Photo: Mervin V. Gutierez/Caritas/CAFOD 2014;

Disaster preparedness plans can take several forms, ranging from a broad mitigation and preparedness strategy to detailed contingency plans for responding to a particular threat. In most plans, the operational priorities are to save lives, meet people’s emergency needs (principally medical care, food and shelter) and restore essential facilities (hospitals, water and sanitation, power and transport). The focus should be on the planning process rather than the production of specific written plans. A written disaster preparedness plan is not an end in itself, and a plan is much more than a document. Emergency response cannot be effective without well-functioning managerial and operational systems, structures and procedures. Planning and plans develop the capacities, tools, understanding and collaborations to stimulate warning and response action and to make that action effective. Constant practice, review and dialogue between partners are required for this. Case Study 16.1 (Building up preparedness capacities) illustrates the benefits of strategic disaster preparedness planning and coordination.

Box 16.1 Contingency planning

Contingency planning involves planning for specific situations by developing scenarios, deciding appropriate objectives for response and working out how to achieve them. In practice, the term is used interchangeably with other, similar terms, such as emergency or disaster preparedness planning. The simplest way of differentiating is to see contingency planning as focusing on specific problems, within the broader scope of emergency planning, whereas the latter consists of a much wider range of activities designed to ensure effective disaster response, including defining organisational relationships and chains of command, developing standard operational procedures, establishing and maintaining facilities and capacities, stockpiling and training staff and partners.

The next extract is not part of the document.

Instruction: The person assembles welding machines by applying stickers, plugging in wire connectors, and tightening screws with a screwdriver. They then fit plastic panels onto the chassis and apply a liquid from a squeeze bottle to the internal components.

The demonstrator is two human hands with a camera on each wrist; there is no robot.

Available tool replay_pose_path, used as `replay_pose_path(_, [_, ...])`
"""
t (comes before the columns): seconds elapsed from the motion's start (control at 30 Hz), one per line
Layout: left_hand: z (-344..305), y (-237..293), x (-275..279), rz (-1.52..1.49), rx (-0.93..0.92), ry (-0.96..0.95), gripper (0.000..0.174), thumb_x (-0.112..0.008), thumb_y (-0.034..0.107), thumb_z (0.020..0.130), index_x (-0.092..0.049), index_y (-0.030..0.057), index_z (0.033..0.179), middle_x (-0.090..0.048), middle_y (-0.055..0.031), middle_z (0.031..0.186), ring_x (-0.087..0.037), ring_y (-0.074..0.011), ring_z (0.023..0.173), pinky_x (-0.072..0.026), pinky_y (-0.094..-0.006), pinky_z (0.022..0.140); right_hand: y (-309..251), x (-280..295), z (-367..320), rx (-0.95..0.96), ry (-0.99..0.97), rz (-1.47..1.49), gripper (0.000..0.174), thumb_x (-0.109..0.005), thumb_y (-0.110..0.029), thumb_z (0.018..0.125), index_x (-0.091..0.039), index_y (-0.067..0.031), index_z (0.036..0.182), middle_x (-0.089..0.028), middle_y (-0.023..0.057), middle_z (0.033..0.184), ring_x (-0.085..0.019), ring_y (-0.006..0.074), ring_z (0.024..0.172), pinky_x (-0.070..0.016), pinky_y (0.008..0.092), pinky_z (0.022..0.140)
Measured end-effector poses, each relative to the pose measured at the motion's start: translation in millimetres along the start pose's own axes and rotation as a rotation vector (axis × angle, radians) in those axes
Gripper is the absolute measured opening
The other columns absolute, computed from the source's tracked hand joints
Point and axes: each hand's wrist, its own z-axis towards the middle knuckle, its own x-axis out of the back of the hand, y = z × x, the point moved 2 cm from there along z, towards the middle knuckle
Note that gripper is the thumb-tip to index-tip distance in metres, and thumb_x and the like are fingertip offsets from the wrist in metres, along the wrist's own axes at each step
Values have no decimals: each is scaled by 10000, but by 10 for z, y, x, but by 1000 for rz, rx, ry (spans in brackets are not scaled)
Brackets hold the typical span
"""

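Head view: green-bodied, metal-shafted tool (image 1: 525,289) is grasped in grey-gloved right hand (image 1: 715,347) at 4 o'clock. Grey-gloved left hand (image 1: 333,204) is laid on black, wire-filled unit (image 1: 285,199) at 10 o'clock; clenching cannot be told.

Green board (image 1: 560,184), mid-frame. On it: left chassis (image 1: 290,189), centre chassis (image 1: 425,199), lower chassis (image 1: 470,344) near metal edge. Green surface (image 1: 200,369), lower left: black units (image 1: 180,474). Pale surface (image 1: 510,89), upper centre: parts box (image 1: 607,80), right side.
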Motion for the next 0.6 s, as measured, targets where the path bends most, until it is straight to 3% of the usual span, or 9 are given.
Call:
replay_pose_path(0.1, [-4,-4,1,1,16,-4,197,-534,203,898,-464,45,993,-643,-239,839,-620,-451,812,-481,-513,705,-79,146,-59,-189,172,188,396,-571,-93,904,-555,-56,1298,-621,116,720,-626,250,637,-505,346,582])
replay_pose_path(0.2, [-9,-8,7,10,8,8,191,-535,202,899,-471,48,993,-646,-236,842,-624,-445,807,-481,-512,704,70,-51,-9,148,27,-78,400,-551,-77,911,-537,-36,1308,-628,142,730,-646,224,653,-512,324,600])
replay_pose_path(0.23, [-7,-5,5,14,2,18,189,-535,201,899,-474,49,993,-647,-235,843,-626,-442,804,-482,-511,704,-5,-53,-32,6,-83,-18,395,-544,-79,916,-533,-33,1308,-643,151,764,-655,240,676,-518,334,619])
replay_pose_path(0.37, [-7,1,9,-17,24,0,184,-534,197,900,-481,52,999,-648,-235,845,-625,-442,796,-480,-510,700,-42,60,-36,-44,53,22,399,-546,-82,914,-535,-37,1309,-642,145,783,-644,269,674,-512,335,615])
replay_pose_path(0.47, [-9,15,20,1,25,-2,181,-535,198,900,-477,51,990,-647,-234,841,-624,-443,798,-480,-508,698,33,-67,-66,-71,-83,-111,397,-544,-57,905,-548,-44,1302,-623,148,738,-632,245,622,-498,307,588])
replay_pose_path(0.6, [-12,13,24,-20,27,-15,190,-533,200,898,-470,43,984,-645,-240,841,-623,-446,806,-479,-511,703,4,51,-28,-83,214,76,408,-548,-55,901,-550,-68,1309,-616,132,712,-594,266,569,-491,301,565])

R. Choularton, Contingency Planning and Humanitarian Action: A Review of Practice (London: ODI, 2007), http://www.odihpn.org.

 

Case Study 16.1 Building up preparedness capacities

Mozambique suffers frequent floods and cyclones. Floods in 2000 and 2001 affected over four million people; the 2000 floods also cost the country a fifth of that year’s gross national product. The government subsequently strengthened its preparedness and response capacity, setting up a structure to coordinate disaster management at all levels, from central government to local administrations and communities. A new national disaster management agency (INGC) was created in 2000, followed by a national emergency operations centre and three regional centres. International donors gave support to train staff and equip the national headquarters and regional centres. The new structure was based on Latin American models, and specialists from that region were brought in to give advice. In 2006 the government published a comprehensive strategy for disaster management and vulnerability reduction.

In February 2007 there was severe flooding in the Zambezi river basin and the southern coast was hit by a cyclone. The two events forced over 300,000 people from their homes and tens of thousands lost their crops; essential infrastructure was badly damaged. Actions coordinated by the INGC and regional emergency operations centres prevented many deaths and evacuated more than 200,000 people to temporary camps and resettlement sites established after the 2000–2001 floods. Whereas in 2000–2001 Mozambique had depended heavily on foreign aid and international agencies had led the response, in 2007 the government coordinated response efforts and did not appeal for international assistance.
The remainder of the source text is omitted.